KOMPAS.com - Para peneliti dari Joint Research Centre (JRC) Komisi Eropa memetakan disinformasi dan misinformasi Covid-19 yang beredar selama pandemi.
Covid-19 menjadi permasalahan global yang menuntut strategi yang lebih baik dalam penanganan krisis kesehatan.
Ada sejumlah perhatian para peneliti, seperti berapa banyak hoaks yang beredar, apa saja topiknya, hingga dampaknya.
Contohnya, temuan bahwa Grup Facebook paling sering mencantumkan situs web tidak kredibel yang memuat informasi keliru soal kesehatan dan Covid-19.
Ada pula beberapa topik yang sering disinggung, seperti teori konspirasi 5G, obat, orde baru dunia, hingga disinformasi yang menyasar Bill Gates, filantropis sekaligus pendiri Microsoft.
Langkah yang direkomendasikan
Sejauh ini terdapat tiga cara yang dilakukan untuk melawan sebaran hoaks, yakni prebunking, nudging, dan debunking.
Prebunking
Prebunking merupakan tindakan yang dilakukan sebelum hoaks menyebar.
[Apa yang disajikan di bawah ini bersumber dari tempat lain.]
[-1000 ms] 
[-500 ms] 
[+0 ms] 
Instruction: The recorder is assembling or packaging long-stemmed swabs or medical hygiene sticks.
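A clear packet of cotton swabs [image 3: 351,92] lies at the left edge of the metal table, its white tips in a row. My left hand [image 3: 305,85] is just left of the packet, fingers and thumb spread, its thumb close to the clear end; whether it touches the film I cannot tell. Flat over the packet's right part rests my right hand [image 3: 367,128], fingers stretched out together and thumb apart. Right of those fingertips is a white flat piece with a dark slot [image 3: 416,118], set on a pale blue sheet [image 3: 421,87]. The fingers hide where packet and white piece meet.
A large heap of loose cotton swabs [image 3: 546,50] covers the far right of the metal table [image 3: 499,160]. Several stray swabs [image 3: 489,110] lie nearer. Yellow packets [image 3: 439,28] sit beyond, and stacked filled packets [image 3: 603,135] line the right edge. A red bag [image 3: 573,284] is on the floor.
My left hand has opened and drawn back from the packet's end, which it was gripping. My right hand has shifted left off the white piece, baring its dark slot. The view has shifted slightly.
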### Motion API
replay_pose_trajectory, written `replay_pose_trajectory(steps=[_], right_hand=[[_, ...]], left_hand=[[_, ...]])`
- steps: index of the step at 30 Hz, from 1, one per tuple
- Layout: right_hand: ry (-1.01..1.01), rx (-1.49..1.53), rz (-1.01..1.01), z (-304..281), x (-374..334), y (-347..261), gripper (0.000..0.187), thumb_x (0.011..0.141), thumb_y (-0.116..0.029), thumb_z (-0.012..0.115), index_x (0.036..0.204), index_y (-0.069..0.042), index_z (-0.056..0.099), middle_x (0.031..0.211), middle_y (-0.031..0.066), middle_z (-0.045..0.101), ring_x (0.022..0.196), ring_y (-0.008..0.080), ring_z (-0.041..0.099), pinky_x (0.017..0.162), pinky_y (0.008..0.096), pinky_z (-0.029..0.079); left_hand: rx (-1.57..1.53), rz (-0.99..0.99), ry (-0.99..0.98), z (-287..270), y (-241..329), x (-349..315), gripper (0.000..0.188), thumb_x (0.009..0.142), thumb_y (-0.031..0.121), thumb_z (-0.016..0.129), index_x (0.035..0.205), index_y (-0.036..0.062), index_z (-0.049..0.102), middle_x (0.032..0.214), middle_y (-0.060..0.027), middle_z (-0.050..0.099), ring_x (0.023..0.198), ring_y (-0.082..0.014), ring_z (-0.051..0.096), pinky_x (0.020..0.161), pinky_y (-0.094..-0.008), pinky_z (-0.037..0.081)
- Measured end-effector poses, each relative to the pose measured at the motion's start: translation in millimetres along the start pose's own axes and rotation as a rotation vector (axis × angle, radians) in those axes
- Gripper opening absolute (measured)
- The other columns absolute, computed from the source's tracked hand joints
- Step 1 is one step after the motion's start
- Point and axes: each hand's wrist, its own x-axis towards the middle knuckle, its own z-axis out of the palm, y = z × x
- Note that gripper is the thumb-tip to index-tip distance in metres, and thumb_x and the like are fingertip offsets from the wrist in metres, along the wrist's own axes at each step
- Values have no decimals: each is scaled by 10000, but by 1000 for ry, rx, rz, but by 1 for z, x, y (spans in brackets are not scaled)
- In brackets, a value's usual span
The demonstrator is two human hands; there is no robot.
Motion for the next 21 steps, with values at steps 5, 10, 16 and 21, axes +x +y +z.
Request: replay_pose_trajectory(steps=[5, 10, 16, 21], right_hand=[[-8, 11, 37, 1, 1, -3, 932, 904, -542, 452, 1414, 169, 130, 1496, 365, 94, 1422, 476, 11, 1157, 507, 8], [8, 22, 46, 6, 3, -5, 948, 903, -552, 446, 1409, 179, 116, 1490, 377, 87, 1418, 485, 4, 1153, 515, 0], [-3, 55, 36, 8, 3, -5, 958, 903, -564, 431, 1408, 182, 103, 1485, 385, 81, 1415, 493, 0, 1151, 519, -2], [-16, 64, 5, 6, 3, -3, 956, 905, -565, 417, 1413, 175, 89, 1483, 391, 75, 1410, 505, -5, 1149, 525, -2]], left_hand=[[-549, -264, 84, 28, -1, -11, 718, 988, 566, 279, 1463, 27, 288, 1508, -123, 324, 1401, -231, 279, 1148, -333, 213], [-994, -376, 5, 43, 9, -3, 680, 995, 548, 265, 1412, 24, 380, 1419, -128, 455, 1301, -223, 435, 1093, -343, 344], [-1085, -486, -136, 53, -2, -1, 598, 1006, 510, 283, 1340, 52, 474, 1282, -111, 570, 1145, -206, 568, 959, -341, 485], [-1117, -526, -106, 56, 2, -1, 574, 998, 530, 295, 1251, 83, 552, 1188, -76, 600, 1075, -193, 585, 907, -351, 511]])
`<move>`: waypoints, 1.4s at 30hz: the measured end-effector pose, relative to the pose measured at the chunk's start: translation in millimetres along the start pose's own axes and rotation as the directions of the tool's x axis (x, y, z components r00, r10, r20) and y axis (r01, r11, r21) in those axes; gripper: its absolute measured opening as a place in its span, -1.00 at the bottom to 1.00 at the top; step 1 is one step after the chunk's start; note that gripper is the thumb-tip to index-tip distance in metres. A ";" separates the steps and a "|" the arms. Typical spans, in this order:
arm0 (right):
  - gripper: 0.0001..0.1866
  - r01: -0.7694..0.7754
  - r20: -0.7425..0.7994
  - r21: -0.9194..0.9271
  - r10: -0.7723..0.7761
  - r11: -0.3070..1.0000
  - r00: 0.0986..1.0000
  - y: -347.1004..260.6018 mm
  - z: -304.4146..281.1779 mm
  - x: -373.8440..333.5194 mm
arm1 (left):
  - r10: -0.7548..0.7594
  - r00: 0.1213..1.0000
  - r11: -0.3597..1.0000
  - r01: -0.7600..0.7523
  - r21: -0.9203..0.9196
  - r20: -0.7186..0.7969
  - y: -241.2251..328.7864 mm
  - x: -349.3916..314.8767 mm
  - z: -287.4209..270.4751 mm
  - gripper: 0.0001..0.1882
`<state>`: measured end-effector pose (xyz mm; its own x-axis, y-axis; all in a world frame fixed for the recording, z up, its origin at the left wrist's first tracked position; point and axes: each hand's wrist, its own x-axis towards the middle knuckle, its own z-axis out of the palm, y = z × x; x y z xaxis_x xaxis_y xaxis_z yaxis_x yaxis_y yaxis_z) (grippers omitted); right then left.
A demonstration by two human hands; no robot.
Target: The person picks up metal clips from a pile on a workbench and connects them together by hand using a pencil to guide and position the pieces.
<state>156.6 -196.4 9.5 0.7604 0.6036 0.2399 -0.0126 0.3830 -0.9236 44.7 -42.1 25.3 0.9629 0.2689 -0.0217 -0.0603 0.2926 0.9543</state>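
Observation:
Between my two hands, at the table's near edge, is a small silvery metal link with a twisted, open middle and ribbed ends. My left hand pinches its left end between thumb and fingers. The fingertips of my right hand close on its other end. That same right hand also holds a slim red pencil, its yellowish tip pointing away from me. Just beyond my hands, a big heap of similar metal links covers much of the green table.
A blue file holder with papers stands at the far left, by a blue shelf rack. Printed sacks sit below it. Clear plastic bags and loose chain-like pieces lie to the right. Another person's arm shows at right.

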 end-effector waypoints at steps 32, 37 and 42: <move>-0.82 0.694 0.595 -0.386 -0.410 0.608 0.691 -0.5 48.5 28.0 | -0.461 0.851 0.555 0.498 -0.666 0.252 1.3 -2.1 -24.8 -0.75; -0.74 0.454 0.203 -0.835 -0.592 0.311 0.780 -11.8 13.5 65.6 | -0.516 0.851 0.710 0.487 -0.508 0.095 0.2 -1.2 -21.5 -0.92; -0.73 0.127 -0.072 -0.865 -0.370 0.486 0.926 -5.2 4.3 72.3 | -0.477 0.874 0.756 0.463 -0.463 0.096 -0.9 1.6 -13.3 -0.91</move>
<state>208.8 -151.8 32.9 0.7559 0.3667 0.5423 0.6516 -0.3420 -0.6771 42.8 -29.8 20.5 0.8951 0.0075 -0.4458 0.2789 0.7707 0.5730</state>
Caranya adalah dengan memberdayakan orang-orang untuk dapat mengenali dan menyadari adanya kekeliruan informasi.
Cara ini dinilai efektif untuk mencegah paparan hoaks dalam jangka panjang.
Langkah ini juga sekaligus dapat memberi bekal literasi digital kepada masyarakat.
Nudging
Nudging adalah menyenggol atau menjangkau langsung orang-orang yang terpapar hoaks.
Misalnya menciptakan lingkungan atau komunitas yang dapat menangani penyebaran informasi keliru terkini. Langkah ini dilakukan langsung ketika ditemukan adanya sebaran hoaks.
Misalnya, menyoroti pentingnya akurasi saat seseorang membagi informasi dengan orang lain.
Debunking
Debunking merupakan langkah yang paling sering dilakukan oleh para pemeriksa fakta. Hoaks yang selama ini beredar di media sosial dibantah berdasarkan bukti dan sumber informasi yang kredibel.
Hal ini dilakukan untuk memberi konteks pada masyarakat, melalui bantahan hoaks dengan fakta sesungguhnya.
Debunking dinilai efektif dalam jangka waktu yang pendek dan hanya dapat dilakukan ketika hoaks sudah menyebar.
Ketiga pendekatan tersebut dapat dipadukan agar dapat menyusun penanganan krisis kesehatan yang lebih strategis.
"Kombinasi semua pendekatan ini dapat membantu menciptakan lingkungan informasi yang lebih aman, akuntabel, dan terpercaya," tulis Komisi Eropa di situsnya pada Selasa (21/2/2023).
Strategi yang menjangkau kelompok
Dengan memahami siapa saja yang lebih mungkin terpapar hoaks, dapat membantu mengerucutkan tindakan yang lebih efisien.
Selama ini hoaks lebih banyak disebarkan oleh kelompok yang mempercayai teori konspirasi.
Contohnya, kelompok dengan sudut pandang ekstrem dan berkeyakinan kuat lebih sulit dijangkau dan diyakinkan.
JRC menyarankan agar kampanye informasi harus menyajikan bukti epidemiologis melalui saluran tepercaya dan dengan cara yang jelas dan mudah dipahami.
Selain itu, pembuat kebijakan juga perlu mengakui perbedaan keyakinan dan persepsi antara subkelompok populasi.
Menegasikan keberadaan mereka bukan langkah yang tepat dalam penanganan krisis.
Selain itu, pembuat kebijakan juga perlu mempertimbangkan aspek demokrasi.
"Penyebaran informasi palsu dan menyesatkan, serta manipulasi informasi, seringkali sejalan dengan ketidakpercayaan terhadap lembaga publik, pemimpin politik, dan pemerintah," tulis Komisi Eropa.
Misinformasi dan disinformasi dapat menjadi ancaman bagi sosial politik suatu negara.
Maka, strategi untuk mengatasi sebaran hoaks di tengah masyarakat perlu dilakukan dengan langkah yang tepat.
Dalam laporannya, JRC menulis bahwa tujuan laporan ini adalah untuk membantu pembuat kebijakan menjadi lebih siap menghadapi gelombang misinformasi di masa depan, terutama di tengah krisis.
Ada banyak kesamaan pola sebaran misinformasi Covid-19 dengan topik informasi lainnya.
Pemerintah dapat melakukan evaluasi akurasi informasi, membatasi sebaran hoaks soal Cpvod-10, serta yang terpenting adalah memberi edukasi kepada masyarakat.